The finite element model examined in this study had already gone through extensive validation of geometry, material model selection, and of the nonlinear response to compressive loads.²⁴ Despite the extensive validation of the finite element model, the comparison to the strain template uncovered two regions where the FEM did not match the measured results: the axial strains in the anterolateral region and the radial strains in the posterior region (Figs. 9C and 10). The peak radial strains in the posterior region are possibly due to the rectangular, rather than cube, shape elements in the region that may cause small discontinuities in fiber distribution within the model. The difference between the FEM and template axial strain may be due to the difference in the superior and inferior vertebral edges between the template and FEM (Fig. 8). Note that these differences did not cause discrepancies in the extensive testing and validation of the nonlinear disc-level mechanical response of this finite element model,²⁴ indicating that care should be taken in using internal outputs of finite element models that have been validated only using disc-level parameters. However, despite the need for some further refinements to the model, the mean predictions of the current FEM and template were similar in most respects.

While the purpose of creating the template was to eliminate individual variation in order to highlight group trends, the template can also be used to examine individual variations. Studying individual variations can be done by comparing and contrasting the strain distributions of an individual disc with the template strain map. This is important, because peak strains present in individual discs may be indications of local tissue damage, similar to the way in which contact stress peaks in individual hip joints are likely the cause of pain.¹⁰ By using a template to establish normal strain patterns, individual deviations can be more readily identified and interpreted.

In conclusion, the disc strain template provides an unprecedented view of the internal intervertebral disc strain. The combination of multiple 3D maps into a single template allows for the study of general strain trends within the disc.
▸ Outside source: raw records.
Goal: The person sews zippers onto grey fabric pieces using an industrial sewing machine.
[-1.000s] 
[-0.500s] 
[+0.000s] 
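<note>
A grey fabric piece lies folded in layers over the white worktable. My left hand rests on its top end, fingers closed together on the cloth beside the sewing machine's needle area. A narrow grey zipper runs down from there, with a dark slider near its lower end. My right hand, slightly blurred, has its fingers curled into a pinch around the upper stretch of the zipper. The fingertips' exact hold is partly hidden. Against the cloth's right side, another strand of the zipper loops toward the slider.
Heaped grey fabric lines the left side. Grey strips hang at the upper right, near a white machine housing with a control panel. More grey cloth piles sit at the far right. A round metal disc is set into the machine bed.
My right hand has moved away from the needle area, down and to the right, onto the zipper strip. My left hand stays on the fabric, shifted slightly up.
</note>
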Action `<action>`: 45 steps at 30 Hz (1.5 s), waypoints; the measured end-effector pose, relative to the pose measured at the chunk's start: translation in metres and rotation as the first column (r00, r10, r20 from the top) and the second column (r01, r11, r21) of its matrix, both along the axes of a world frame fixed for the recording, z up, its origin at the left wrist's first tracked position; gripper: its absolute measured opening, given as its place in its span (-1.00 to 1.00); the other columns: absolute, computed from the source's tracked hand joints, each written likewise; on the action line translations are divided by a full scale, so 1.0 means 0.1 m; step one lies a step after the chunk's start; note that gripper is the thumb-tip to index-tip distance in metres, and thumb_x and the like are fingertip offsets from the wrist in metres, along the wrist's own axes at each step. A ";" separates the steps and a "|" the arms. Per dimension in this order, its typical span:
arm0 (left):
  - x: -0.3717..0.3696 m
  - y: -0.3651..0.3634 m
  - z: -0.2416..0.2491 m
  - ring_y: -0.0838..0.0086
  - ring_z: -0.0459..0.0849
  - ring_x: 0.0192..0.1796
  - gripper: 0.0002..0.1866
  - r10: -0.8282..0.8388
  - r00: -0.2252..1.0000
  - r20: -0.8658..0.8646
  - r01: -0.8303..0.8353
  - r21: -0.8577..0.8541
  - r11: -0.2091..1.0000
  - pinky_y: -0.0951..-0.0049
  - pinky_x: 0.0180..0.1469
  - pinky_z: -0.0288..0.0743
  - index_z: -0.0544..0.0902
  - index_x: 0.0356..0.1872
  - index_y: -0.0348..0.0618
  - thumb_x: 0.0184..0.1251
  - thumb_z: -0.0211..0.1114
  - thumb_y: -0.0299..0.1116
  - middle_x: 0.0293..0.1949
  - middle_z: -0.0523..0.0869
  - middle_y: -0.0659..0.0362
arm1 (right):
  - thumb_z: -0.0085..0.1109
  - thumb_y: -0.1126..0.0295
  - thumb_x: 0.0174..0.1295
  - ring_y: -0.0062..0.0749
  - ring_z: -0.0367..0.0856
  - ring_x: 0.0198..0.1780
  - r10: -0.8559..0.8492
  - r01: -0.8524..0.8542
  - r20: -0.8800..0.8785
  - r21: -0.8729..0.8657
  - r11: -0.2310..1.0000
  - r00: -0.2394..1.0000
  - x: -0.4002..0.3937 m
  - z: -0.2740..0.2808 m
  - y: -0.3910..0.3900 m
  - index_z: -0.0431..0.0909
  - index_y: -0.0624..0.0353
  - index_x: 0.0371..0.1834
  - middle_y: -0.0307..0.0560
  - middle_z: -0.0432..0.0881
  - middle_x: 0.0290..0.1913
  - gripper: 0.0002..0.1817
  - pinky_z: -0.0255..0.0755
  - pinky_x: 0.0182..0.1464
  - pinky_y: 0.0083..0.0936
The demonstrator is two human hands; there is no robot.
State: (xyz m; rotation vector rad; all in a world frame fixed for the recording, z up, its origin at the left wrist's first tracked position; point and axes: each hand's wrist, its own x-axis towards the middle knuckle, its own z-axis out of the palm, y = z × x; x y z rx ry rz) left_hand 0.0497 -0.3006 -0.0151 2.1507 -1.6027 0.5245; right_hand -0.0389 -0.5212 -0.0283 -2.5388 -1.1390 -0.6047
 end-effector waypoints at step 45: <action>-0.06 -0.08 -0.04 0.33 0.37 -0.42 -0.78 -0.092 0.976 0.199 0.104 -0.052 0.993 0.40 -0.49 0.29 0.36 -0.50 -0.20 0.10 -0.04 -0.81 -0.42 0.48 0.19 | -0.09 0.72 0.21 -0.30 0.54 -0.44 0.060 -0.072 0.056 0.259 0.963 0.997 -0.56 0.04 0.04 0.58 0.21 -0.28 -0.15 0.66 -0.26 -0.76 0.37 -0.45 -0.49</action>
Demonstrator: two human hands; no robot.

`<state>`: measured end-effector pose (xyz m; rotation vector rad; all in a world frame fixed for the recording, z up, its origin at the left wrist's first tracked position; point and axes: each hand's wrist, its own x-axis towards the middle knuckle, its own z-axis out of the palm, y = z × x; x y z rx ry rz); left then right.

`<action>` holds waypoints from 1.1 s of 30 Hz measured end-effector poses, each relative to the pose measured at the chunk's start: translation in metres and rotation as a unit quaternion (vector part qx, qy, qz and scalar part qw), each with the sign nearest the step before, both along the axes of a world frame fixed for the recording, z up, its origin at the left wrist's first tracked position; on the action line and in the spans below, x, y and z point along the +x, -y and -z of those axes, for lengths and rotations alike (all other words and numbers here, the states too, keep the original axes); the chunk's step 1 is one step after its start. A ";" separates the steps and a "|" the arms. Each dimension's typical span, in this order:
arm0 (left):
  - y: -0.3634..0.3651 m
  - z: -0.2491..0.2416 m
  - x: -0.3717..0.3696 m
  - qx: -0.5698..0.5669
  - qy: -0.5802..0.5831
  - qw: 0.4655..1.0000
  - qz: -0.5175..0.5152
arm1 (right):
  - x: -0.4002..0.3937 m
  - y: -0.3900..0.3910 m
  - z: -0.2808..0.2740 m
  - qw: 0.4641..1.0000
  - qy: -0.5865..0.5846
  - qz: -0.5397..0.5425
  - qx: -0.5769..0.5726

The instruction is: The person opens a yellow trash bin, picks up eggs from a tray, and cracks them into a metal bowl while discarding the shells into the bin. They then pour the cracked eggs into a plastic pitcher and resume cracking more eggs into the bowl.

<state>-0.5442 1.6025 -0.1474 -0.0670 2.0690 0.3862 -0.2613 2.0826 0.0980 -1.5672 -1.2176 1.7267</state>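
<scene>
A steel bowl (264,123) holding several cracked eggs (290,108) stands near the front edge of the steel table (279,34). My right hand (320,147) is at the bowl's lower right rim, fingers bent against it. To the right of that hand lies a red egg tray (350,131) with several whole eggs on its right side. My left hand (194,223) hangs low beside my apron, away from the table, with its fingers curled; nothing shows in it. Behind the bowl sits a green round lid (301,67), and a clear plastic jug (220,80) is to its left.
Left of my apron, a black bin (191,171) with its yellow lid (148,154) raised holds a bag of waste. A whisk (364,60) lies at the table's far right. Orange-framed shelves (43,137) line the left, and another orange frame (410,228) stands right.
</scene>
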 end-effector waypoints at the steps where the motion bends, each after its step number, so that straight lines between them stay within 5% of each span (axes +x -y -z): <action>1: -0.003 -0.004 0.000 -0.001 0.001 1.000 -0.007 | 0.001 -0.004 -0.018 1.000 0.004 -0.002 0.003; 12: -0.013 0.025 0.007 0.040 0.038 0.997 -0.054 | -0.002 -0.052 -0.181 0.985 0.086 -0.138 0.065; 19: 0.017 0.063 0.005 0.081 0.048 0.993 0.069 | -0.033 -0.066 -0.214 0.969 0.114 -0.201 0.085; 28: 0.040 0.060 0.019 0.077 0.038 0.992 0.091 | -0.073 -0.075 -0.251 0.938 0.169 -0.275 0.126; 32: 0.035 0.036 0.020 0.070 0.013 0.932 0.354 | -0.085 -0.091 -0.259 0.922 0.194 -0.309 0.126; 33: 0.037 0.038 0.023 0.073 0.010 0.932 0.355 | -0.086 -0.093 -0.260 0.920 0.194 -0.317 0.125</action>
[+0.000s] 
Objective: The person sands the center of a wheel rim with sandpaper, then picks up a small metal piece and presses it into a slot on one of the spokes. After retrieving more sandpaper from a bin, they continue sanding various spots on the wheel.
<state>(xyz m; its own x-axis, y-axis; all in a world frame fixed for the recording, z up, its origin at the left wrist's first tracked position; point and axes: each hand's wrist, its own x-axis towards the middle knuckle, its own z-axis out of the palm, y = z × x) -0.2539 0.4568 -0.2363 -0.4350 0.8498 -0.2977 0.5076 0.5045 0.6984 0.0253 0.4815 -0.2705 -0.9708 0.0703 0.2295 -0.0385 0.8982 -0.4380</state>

While the results presented in this paper were obtained using grade III L4–L5 discs undergoing axial compression, the technique can be extended to evaluate other degeneration grades, disc levels, and loading modalities. The comparison between the template strains and finite element model indicate that the template strains are reasonable and demonstrates a need for validating the internal strains calculated by finite element models. Studying tissue strain by using templates is a technique that is readily applicable for use in other joints and tissues. Moreover, the technique provides a new methodology useful for a wide range of studies, including more complex loading conditions, the effects of disc pathologies and degeneration, damage mechanisms, and design and evaluation of treatments.

Supplementary Material

supplemental

NIHMS840754-supplement-supplemental.pdf^{(449.5KB, pdf)}

ACKNOWLEDGMENTS

We would like to thank Mitt Coats for performing some of the segmentation work and Jeff Duda for guidance on creating the templates.

Grant sponsor: NIH; Grant number: R01AR050052; Grant sponsor: NSF Graduate Research Fellowship; Grant number: DGE-0822.

Footnotes

AUTHORS' CONTRIBUTIONS All authors have read and revised the manuscript and have contributed to the study design and data analysis. In addition to those group contributions, Brent Showalter created the disc anatomical and disc strain templates, John F. DeLucca ran simulations of the disc FEM, John M. Peloquin performed post-processing on the FEM, Jon Yoder acquired the original 3D MR scan data, and Nathan Jacobs developed the FEM.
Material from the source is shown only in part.